Mentre bar, ristoranti e attività commerciali riaprono, le università dovranno continuare ancora per mesi le attività a distanza. Una decisione che non è stata presa bene da tutti. "Sembra inspiegabile che l’amministrazione pubblica, la quale dispone delle più ampie, profonde e diversificate competenze scientifiche e professionali, non si consideri in grado di elaborare un piano di rientro sicuro ed efficiente per le Università e praticamente solo per le Università, che di quel sapere sono la matrice e la culla" scrivono in una lettera indirizzata al ministro dell'Università e della ricerca docenti, ricercatrici, ricercatori e personale amministrativo di diversi atenei italiani.
"Ci sembra impossibile che si ritenga di non aver le forze per raggiungere l’obbiettivo di una didattica (ma anche di un’attività di ricerca) svolta in presenza per la stragrande maggioranza degli studenti. L’unica spiegazione che riusciamo a darci è che si stia diffondendo l’idea che l’obiettivo non valga lo sforzo.
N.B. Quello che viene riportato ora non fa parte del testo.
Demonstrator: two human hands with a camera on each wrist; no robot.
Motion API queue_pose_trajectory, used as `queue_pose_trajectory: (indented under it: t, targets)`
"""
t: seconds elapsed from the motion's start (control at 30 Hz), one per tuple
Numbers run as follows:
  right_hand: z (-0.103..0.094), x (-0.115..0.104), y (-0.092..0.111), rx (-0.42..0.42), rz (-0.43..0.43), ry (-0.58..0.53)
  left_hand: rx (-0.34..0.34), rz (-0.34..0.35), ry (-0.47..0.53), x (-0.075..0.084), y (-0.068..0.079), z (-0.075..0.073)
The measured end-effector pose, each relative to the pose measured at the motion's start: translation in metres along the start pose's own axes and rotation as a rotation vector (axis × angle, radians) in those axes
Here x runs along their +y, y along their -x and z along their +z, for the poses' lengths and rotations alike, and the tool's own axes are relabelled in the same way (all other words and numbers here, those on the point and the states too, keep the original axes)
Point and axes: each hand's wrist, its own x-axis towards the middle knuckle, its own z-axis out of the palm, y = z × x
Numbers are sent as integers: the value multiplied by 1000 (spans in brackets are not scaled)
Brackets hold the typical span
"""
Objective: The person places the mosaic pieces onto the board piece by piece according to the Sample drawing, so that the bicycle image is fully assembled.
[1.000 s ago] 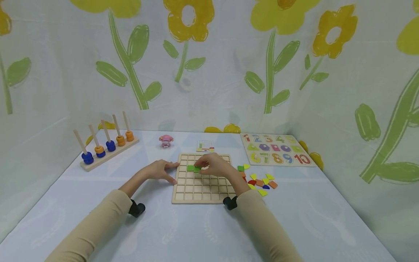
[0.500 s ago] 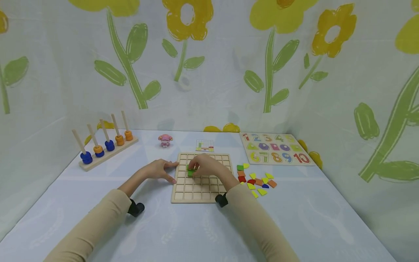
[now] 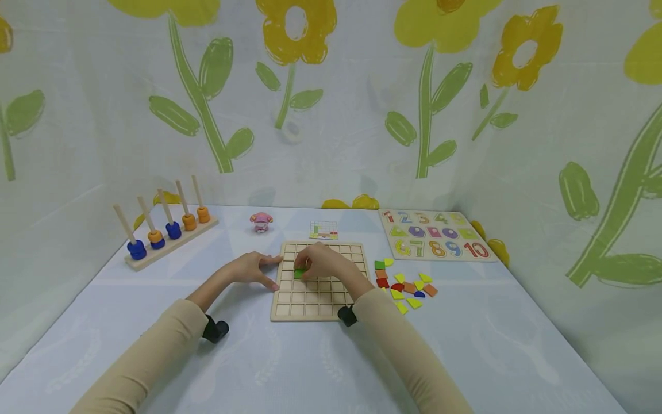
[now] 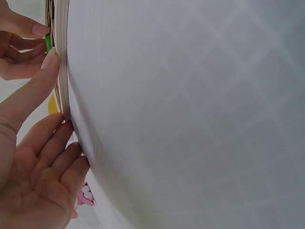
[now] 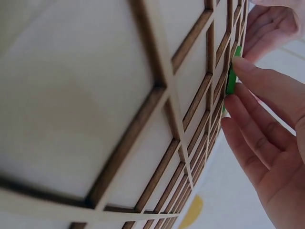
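A wooden grid board [image 3: 310,310] lies flat on the table in the middle of the head view. Along its left edge rests my left hand [image 3: 250,268], thumb and fingers spread apart and touching the rim. My right hand [image 3: 327,263] is over the upper left cells and pinches a green square tile [image 3: 298,275] between thumb and fingers. In the right wrist view that green tile [image 5: 231,78] stands low at the grid, partly covered by the fingertips. Another green tile set in the board earlier is hidden behind the right hand.
Loose coloured pieces [image 3: 408,287] lie right of the board. Behind it are a small pattern card [image 3: 323,230] and a pink toy figure [image 3: 261,222]. A peg stand with rings [image 3: 173,243] stands at left, a number puzzle board [image 3: 437,236] at back right.
My right hand has moved left across the board with the green tile, about one column, and then stays nearly still there. The left hand keeps its place on the board's edge.
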Motion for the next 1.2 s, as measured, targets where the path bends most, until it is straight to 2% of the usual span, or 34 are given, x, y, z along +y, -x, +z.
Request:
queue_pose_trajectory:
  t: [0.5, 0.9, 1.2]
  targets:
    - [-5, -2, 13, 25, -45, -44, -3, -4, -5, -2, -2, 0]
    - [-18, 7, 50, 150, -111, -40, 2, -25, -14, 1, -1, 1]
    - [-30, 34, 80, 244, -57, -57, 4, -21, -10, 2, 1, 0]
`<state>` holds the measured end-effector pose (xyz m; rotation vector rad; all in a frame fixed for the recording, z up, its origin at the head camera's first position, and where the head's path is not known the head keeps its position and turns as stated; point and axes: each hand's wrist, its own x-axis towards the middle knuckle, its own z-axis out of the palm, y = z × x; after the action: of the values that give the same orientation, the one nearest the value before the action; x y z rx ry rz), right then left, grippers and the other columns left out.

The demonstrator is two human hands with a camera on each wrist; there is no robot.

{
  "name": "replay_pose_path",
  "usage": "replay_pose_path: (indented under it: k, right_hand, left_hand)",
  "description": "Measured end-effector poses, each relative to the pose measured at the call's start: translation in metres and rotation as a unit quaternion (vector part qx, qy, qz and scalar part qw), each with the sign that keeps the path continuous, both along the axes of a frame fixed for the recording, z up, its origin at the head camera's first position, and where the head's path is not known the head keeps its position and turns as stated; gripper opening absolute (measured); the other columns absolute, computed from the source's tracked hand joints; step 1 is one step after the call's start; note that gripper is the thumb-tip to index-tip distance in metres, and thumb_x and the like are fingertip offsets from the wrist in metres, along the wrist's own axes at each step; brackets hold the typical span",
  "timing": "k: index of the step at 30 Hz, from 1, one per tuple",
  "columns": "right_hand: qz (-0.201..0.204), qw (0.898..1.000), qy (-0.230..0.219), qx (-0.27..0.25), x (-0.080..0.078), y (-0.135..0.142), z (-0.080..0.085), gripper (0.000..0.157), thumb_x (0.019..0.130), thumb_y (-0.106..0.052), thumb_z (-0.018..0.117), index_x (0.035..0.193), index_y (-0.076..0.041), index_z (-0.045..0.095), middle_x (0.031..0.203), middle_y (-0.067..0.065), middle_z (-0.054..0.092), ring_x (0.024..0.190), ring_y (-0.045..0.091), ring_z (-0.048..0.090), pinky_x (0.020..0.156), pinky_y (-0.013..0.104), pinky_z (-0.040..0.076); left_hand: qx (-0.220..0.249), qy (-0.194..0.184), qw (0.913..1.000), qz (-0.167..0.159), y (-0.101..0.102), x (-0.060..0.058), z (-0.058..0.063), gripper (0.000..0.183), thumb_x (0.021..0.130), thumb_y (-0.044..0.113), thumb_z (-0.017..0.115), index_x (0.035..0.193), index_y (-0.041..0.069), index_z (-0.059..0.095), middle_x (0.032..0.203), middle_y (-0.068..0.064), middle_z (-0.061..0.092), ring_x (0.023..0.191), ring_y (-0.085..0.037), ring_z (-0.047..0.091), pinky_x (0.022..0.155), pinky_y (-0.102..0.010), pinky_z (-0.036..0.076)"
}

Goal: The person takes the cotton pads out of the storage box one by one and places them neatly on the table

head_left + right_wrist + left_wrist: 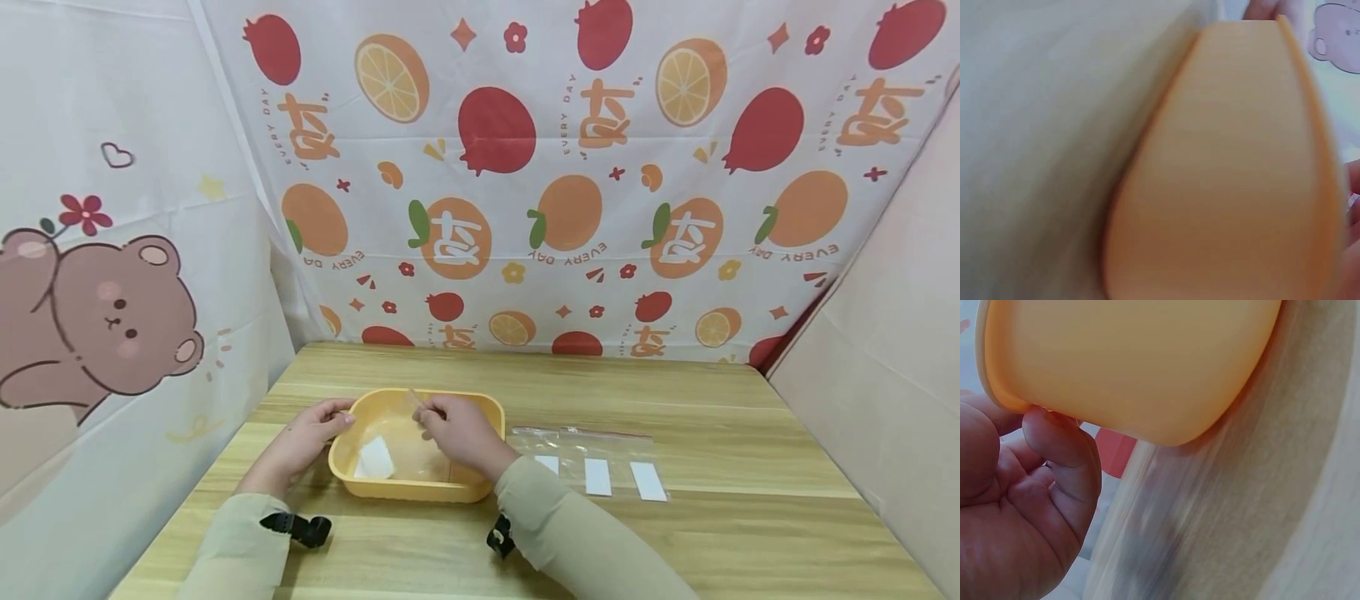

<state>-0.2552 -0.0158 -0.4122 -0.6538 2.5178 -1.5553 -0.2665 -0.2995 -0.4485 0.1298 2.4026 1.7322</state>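
A yellow plastic basin stands on the wooden table. At its left end my left hand holds the rim; the left wrist view shows the thumb and curled fingers at the edge. Over the basin's right half, my right hand pinches a thin, translucent piece whose kind is hard to make out. White flat pieces lie in the basin's left part. In the right wrist view the basin's outer wall fills the middle, and what the fingers hold is hidden.
Right of the basin lie several clear zip bags, with white cards in or on them. The right forearm partly covers the nearest one. A fruit-print cloth hangs behind the table, with light cloths at both sides.
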Motion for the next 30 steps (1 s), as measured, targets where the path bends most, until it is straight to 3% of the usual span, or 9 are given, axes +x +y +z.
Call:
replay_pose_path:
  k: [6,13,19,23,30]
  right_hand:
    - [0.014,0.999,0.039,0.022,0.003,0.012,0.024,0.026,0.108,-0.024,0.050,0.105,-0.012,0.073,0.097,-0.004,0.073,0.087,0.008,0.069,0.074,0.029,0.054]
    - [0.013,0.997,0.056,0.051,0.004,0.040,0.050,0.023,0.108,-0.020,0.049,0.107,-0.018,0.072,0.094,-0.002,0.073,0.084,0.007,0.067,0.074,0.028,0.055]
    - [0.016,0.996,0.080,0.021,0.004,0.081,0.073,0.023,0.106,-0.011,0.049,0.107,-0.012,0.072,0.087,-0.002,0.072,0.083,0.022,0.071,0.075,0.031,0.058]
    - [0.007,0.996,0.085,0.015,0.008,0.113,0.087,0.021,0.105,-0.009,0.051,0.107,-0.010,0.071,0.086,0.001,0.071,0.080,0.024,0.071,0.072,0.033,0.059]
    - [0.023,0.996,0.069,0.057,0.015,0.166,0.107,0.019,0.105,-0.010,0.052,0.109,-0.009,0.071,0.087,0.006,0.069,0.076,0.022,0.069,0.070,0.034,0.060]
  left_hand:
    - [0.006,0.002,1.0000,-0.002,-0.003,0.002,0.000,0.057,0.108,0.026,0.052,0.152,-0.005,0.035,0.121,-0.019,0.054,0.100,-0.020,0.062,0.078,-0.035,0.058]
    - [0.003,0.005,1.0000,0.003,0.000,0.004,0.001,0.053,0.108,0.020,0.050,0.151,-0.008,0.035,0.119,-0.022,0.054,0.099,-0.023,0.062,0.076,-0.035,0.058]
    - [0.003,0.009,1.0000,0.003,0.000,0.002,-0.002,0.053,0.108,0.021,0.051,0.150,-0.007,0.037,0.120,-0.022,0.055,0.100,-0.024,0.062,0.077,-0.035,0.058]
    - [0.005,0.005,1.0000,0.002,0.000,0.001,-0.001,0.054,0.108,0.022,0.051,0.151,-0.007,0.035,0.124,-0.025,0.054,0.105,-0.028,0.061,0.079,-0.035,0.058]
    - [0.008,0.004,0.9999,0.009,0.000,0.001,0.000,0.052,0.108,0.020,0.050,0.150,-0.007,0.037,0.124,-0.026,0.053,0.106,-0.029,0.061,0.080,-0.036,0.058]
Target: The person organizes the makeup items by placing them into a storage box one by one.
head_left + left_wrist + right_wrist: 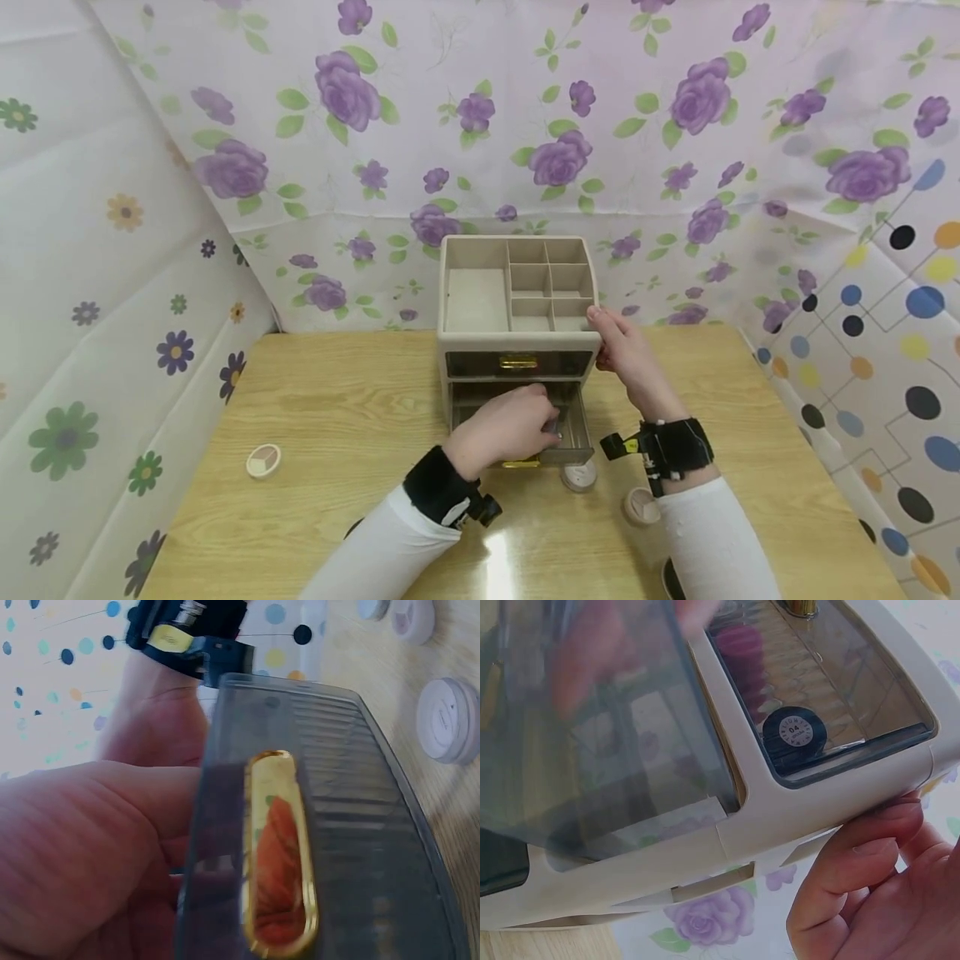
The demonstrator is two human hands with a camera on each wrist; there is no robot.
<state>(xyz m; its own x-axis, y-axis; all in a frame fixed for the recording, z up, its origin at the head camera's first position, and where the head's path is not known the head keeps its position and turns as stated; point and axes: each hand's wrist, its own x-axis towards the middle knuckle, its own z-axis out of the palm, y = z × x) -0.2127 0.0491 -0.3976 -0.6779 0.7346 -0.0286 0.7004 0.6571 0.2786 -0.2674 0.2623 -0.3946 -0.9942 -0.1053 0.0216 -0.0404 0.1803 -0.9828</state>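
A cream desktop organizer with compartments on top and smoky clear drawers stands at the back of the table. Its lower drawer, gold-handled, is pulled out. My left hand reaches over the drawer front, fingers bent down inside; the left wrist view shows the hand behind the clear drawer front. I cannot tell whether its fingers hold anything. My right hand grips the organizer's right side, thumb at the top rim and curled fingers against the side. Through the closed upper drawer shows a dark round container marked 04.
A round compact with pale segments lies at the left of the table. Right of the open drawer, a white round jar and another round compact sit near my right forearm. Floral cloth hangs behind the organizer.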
Invece, a nostro parere, l’obiettivo merita il più grande degli sforzi, e siamo sicuri che le università italiane hanno tutti i requisiti per vincere la battaglia".
La lettera, ancora aperta alle sottoscrizioni e inoltrata per conoscenza anche ai componenti della conferenza dei rettori (Crui), è soprattutto un appello a riconsiderare l'università come luogo strategico per la formazione della futura classe dirigente e come incubatore di innovazione e ricerca, e a ridimensionare il ruolo della didattica a distanza, così utile durante l'emergenza, spiegano i firmatari e le firmatarie dell'appello, ma rischiosa nel lungo termine per un modello di insegnamento che si nutre di reti e interazioni di gruppo più che sulla trasmissione di nozioni.